## How to complete this task
Across all entries below, how many lines include "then"? Answer with the number alone.

The data: Begin

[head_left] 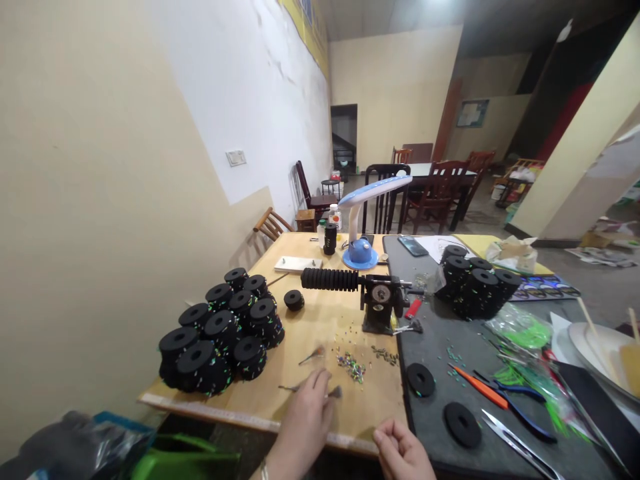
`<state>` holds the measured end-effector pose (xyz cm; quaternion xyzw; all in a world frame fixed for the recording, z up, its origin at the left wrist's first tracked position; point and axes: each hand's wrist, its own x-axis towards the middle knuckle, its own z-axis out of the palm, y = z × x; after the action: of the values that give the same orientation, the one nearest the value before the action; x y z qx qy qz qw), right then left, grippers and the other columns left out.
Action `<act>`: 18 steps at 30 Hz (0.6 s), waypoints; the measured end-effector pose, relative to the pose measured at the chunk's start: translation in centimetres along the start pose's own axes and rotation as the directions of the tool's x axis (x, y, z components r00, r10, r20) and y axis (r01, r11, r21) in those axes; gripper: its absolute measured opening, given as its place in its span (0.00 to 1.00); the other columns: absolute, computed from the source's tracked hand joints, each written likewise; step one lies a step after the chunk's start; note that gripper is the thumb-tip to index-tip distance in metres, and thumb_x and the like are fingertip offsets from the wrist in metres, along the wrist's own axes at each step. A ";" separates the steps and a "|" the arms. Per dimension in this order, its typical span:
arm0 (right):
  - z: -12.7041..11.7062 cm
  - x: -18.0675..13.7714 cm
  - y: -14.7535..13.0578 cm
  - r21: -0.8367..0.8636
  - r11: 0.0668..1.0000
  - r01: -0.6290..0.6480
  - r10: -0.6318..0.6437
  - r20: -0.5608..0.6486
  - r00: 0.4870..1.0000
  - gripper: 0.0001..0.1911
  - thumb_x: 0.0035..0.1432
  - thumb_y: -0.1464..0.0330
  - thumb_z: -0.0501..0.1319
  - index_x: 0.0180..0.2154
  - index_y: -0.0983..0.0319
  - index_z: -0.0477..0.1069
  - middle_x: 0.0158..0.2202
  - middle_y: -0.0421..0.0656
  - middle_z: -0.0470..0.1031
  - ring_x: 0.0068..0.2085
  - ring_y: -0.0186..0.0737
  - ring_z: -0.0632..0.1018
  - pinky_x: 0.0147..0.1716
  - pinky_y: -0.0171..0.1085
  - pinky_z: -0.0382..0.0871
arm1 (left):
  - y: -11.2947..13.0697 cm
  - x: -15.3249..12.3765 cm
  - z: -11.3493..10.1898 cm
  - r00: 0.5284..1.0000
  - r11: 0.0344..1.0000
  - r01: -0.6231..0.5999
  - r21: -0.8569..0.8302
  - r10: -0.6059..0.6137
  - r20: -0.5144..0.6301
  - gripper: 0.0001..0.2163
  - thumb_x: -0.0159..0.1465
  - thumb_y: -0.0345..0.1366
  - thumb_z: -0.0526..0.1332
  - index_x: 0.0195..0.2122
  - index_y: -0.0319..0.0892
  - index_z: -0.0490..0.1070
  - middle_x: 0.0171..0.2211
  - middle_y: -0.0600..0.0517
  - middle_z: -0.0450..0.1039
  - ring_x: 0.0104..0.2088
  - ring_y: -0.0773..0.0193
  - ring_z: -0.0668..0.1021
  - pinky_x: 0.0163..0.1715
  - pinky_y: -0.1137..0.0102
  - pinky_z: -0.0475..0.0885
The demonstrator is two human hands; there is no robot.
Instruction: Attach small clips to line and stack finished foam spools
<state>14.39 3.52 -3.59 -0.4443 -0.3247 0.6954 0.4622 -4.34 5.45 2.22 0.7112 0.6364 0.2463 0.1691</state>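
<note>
The left hand [304,421] is half closed, fingers over a small tufted wire piece [334,393]; whether it grips the piece cannot be determined. The right hand [403,452] is loosely curled at the edge of the wooden workbench [320,327], with nothing visible in it. Loose coloured beads [351,367] lie just ahead of the left hand. Beyond them, a winding device [380,300] with a ribbed black handle [330,279] stands before a blue desk lamp [360,255]. Stacked black foam spools [220,327] occupy the left side; a grey mat [430,340] bearing orange-handled pliers [480,388] lies right.
</note>
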 end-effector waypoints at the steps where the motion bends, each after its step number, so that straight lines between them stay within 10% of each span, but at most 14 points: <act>1: 0.0 0.0 0.2 0.016 1.000 -0.004 0.004 -0.003 1.000 0.30 0.35 0.43 0.70 0.21 0.60 0.63 0.13 0.27 0.51 0.15 0.23 0.51 0.16 0.27 0.42 | -0.3 0.0 -0.4 0.999 1.000 -0.019 -0.004 0.019 -0.036 0.15 0.60 0.25 0.52 0.47 0.41 0.68 0.47 0.42 0.75 0.47 0.54 0.77 0.45 0.64 0.72; 7: -0.2 -0.2 1.0 0.024 0.999 -0.035 0.035 -0.004 0.999 0.30 0.36 0.43 0.70 0.22 0.60 0.63 0.12 0.25 0.49 0.14 0.23 0.49 0.15 0.28 0.40 | -3.4 -0.1 -3.9 0.974 0.996 0.090 0.030 -0.082 -0.213 0.10 0.65 0.33 0.51 0.42 0.43 0.70 0.38 0.45 0.79 0.37 0.54 0.80 0.36 0.63 0.74; 18: -0.7 -0.6 2.0 0.050 0.999 -0.021 0.021 -0.001 1.000 0.29 0.39 0.43 0.69 0.23 0.60 0.62 0.11 0.25 0.50 0.14 0.23 0.48 0.15 0.28 0.38 | -5.1 -0.5 -3.6 0.996 0.990 0.078 0.121 -0.082 0.031 0.14 0.56 0.20 0.51 0.36 0.42 0.70 0.39 0.45 0.74 0.44 0.54 0.75 0.45 0.63 0.69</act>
<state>14.42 2.29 -5.46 -0.4365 -0.3024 0.7078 0.4659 -10.56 5.39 2.28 0.6982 0.6749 0.1881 0.1471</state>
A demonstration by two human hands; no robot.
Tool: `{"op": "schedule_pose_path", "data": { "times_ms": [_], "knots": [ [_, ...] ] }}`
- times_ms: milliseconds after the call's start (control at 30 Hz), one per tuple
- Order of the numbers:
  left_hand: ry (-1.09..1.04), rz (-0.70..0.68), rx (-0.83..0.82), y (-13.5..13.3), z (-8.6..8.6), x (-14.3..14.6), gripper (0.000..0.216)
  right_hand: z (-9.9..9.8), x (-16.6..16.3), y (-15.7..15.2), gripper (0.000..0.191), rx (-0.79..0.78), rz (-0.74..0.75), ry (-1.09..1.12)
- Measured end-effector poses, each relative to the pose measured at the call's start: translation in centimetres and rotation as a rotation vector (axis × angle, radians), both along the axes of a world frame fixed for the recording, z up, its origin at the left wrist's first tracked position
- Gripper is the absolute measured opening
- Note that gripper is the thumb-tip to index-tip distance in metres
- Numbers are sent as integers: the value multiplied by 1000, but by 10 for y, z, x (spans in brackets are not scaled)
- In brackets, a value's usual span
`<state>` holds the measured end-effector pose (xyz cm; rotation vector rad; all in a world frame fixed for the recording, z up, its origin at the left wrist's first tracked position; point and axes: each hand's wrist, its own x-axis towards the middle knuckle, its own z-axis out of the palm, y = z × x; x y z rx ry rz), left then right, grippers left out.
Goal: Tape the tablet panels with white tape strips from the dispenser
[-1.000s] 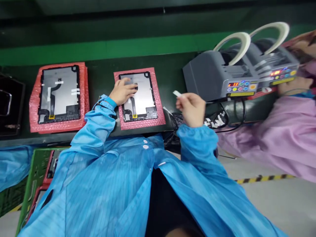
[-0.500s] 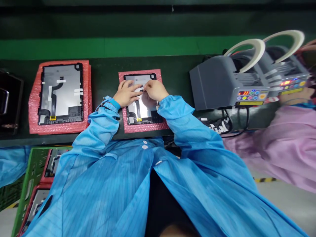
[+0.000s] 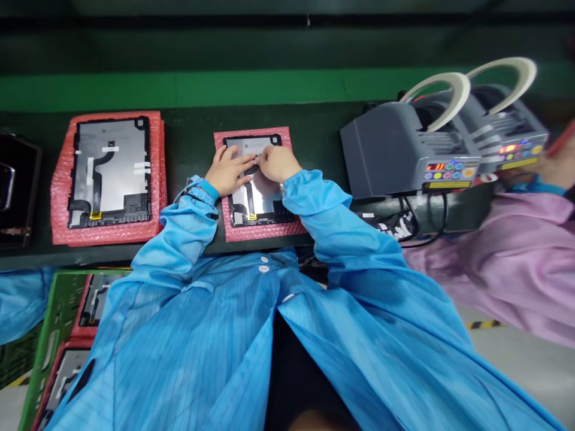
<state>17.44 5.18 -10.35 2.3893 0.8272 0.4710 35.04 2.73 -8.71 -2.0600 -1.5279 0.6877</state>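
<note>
Pressing tablet back panel point(image 3: 259, 200), lying on pink bubble wrap point(image 3: 265, 232) on table point(image 3: 188, 143) | left hand point(image 3: 229, 170) flat, grip wide; right hand point(image 3: 276, 163) grip narrow, pinching tape strip point(image 3: 256, 158) | panel likely thin, fragile; hold by edges

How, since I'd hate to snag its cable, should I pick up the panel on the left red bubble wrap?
Probably take the panel by its black frame: come from above and pinch its two long side edges. It lies flat, back up, with a flex cable and tape strips across the silver middle; the soft bubble wrap should let fingertips slip under.
</note>
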Motion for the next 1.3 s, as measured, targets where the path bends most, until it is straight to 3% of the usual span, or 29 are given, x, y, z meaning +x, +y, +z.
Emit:
{"op": "schedule_pose_path", "data": {
  "times_ms": [133,233,333,500,633,733,867,1067,1300],
  "knots": [
    [6,7,2,0,0,1,44,-5,2,-2,33,61,-81,-90],
    [-5,14,-6,0,1,1,43,2,12,-20,33,147,-175,-82],
    [11,21,2,2,1,-2,44,8,37,-65,30,252,-343,-29],
    [69,84,117,1,10,0,51,-2,94,-162,48,503,-750,236],
    [69,-22,218,-21,27,31,42,1,130,-186,48,578,-1012,528],
    [148,-175,244,-44,35,61,38,10,147,-177,38,638,-1017,646],
    [231,-265,248,-53,29,85,36,11,154,-173,32,800,-974,573],
    [184,-273,270,-44,19,85,36,3,158,-191,30,838,-1035,633],
    [110,-228,275,-43,23,81,33,-2,172,-177,35,840,-954,580]
  ]
}}
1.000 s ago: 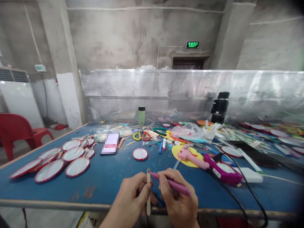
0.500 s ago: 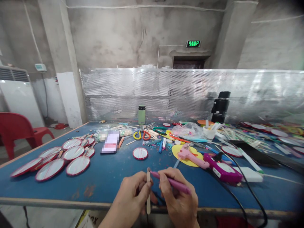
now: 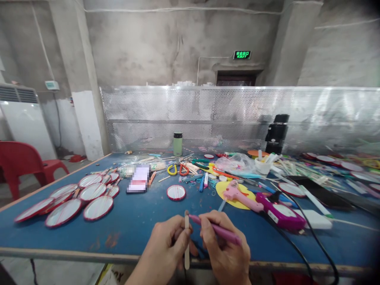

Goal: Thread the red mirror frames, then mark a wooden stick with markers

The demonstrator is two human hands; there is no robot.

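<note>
My left hand [image 3: 164, 249] is closed around a wooden craft stick [image 3: 187, 253], held upright over the near edge of the blue table [image 3: 133, 221]. My right hand [image 3: 227, 253] grips a pink pen [image 3: 221, 232] whose tip touches the upper end of the stick. Both hands are close together at the bottom centre of the view.
Several red-rimmed round discs [image 3: 89, 196] lie at the left, one disc [image 3: 176, 192] in the middle. A pink glue gun [image 3: 237, 194], a magenta glue gun [image 3: 280, 213] with black cable, scissors [image 3: 177, 169], a green flask [image 3: 177, 144] and scattered sticks fill the right. A red chair [image 3: 20, 164] stands left.
</note>
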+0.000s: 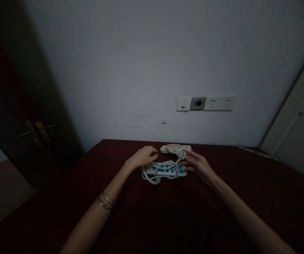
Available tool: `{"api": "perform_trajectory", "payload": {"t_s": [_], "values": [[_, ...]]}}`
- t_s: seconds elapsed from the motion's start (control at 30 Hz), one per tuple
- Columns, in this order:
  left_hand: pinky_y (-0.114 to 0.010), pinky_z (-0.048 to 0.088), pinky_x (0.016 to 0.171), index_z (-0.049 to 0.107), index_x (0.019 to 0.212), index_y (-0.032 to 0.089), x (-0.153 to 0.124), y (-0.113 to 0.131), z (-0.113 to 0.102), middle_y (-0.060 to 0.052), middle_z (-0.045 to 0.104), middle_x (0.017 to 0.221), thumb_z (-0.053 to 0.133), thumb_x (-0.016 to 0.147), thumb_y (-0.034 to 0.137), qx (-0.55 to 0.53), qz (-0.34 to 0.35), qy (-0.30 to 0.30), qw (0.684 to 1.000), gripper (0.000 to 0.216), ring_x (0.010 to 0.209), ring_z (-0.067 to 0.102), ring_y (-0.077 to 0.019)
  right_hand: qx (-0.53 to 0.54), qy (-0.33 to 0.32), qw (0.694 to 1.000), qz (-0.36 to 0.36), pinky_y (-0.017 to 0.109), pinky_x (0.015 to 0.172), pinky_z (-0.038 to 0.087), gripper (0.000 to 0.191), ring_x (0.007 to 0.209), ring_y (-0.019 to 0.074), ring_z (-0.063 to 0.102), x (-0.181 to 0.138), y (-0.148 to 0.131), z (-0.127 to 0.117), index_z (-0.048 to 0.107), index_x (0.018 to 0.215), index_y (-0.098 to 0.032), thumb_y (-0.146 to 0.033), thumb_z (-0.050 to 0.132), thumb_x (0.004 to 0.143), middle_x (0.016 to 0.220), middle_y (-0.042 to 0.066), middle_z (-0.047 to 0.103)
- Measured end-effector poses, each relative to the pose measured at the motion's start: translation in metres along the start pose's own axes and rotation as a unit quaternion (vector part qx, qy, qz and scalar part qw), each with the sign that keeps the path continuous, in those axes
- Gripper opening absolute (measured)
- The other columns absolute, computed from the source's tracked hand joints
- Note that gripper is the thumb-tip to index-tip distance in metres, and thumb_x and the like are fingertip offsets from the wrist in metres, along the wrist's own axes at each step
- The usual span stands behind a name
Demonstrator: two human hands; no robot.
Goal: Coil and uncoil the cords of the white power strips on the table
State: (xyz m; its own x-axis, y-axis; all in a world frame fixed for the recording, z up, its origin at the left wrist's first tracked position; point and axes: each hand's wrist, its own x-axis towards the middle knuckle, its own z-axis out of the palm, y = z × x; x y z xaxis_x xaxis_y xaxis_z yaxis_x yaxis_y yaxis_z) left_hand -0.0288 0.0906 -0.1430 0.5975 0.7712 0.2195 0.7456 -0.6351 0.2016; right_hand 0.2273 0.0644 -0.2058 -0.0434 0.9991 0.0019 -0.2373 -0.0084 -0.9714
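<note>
Dark red wood forms the bench [62, 211], which fills the near field and carries both forearms; the left wrist bears two thin metal bangles [104, 201]. Farther out, the left hand [142, 157] lies curled, knuckles up, over the left end of a white power strip [165, 170], its fingers bent down onto the strip and the cord there; whether they pinch the cord cannot be told at this size. The right hand [196, 164] is open, fingers extended and pointing left, its fingertips touching the right end of the same strip, beside the knot of cord at that end. The strip lies flat near the middle of the bench, blue-faced along its sockets, with a grey-white cord [155, 175] looped loosely over and around it; several loops spill onto the bench at the left front. As judged from this layout, the cord is already gathered on the strip but not neatly bound, so tidying or undoing of the loops remains open. Just behind, touching or nearly touching the first, lies a second strip [175, 148], cream-coloured, with its own cord bundled on top; neither hand holds it. Beyond the bench edge stands a pale wall [141, 70] bearing a row of outlets [206, 103]. A dark door [14, 116] with a brass handle stands far left, a light door far right.
</note>
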Motion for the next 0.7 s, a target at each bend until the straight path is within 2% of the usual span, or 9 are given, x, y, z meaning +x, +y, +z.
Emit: {"api": "perform_trajectory", "payload": {"t_s": [0.07,0.1,0.23,0.3,0.5,0.7], "values": [[-0.027,0.042,0.083,0.063,0.104,0.017,0.002,0.009,0.008,-0.007,0.064,0.106,0.049,0.083,0.037,-0.082,0.075,-0.003,0.994,0.032,0.095,0.058,-0.0175,-0.004,0.008,1.0,-0.006,0.027,0.053,0.056,0.048,0.073,0.0194,0.067,0.0,0.0,0.001,0.047,0.122,-0.015,-0.018,0.06,0.076,0.082,0.007,0.065],[-0.026,0.043,0.081,0.063,0.105,0.017,0.003,0.012,0.013,-0.007,0.064,0.104,0.052,0.082,0.039,-0.104,0.085,-0.012,0.991,0.034,0.093,0.058,-0.0171,-0.007,0.013,1.0,-0.009,0.026,0.052,0.056,0.047,0.073,0.0193,0.067,0.0,0.001,0.002,0.048,0.121,-0.015,-0.018,0.06,0.076,0.082,0.007,0.066],[-0.023,0.04,0.063,0.067,0.091,0.015,0.006,0.016,0.03,-0.004,0.067,0.08,0.049,0.084,0.04,-0.109,0.053,-0.056,0.991,0.032,0.068,0.057,-0.0134,-0.015,0.036,0.999,-0.02,0.026,0.053,0.057,0.045,0.077,0.0198,0.067,0.001,0.003,0.004,0.051,0.117,-0.016,-0.019,0.063,0.074,0.086,0.007,0.066],[-0.022,0.038,0.059,0.067,0.086,0.014,0.006,0.014,0.035,-0.003,0.065,0.073,0.045,0.086,0.039,-0.108,0.05,-0.054,0.991,0.034,0.062,0.054,-0.0114,-0.02,0.042,0.999,-0.025,0.026,0.052,0.057,0.044,0.081,0.0211,0.067,0.002,0.004,0.004,0.051,0.117,-0.016,-0.02,0.063,0.074,0.089,0.008,0.066],[-0.023,0.04,0.067,0.063,0.089,0.015,0.007,0.015,0.043,-0.005,0.064,0.084,0.042,0.089,0.034,-0.077,0.059,0.026,0.995,0.029,0.074,0.056,-0.0137,-0.048,0.071,0.995,-0.056,0.028,0.051,0.058,0.041,0.079,0.0226,0.068,0.009,0.011,0.004,0.053,0.112,-0.013,-0.023,0.065,0.074,0.087,0.009,0.067],[-0.025,0.042,0.075,0.057,0.09,0.016,0.006,0.026,0.05,-0.007,0.059,0.093,0.033,0.093,0.035,-0.048,0.071,0.09,0.992,0.031,0.083,0.056,-0.0151,-0.092,0.069,0.991,-0.07,0.022,0.042,0.053,0.035,0.069,0.0205,0.067,0.007,0.012,0.012,0.059,0.098,-0.013,-0.027,0.071,0.068,0.078,0.008,0.068]]}}
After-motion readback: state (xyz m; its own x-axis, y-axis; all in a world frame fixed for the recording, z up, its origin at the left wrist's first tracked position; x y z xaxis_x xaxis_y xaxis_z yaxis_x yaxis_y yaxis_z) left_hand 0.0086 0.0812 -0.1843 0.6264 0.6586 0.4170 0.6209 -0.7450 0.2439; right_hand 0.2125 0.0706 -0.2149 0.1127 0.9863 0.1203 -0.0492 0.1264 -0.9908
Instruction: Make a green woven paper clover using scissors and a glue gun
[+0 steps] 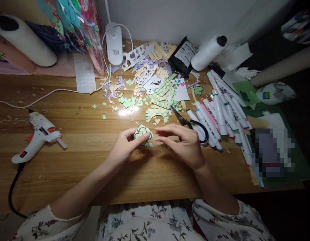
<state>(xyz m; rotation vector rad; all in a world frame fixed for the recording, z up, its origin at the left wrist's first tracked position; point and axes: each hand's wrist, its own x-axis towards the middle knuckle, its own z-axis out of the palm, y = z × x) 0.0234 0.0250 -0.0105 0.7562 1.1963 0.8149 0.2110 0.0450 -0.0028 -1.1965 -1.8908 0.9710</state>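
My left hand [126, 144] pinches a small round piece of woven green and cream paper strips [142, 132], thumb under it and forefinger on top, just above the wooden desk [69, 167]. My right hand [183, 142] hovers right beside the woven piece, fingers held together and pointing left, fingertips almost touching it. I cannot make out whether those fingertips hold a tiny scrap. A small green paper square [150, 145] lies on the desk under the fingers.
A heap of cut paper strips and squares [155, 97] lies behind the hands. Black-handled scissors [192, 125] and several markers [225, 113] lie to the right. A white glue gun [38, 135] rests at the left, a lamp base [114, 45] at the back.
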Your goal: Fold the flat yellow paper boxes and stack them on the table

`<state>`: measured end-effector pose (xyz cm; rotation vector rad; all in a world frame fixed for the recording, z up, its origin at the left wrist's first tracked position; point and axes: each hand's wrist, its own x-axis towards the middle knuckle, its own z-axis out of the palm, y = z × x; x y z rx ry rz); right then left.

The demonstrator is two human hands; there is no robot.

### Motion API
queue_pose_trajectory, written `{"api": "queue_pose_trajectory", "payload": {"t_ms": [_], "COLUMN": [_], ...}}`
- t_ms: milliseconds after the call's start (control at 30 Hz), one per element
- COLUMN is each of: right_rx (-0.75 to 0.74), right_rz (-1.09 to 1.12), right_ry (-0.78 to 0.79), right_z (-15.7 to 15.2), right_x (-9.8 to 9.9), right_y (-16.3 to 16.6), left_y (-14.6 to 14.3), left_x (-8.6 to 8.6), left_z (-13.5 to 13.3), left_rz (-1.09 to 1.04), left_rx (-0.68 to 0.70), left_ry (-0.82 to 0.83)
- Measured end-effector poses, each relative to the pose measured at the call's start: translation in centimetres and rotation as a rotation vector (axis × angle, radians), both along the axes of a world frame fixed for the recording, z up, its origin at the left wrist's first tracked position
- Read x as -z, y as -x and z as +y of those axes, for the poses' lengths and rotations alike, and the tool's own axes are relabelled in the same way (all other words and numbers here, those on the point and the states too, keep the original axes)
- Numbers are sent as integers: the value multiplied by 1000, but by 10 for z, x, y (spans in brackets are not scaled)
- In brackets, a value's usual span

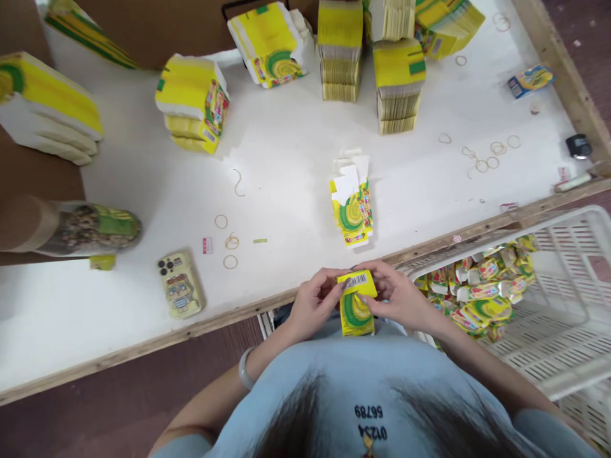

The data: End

## Finished task
4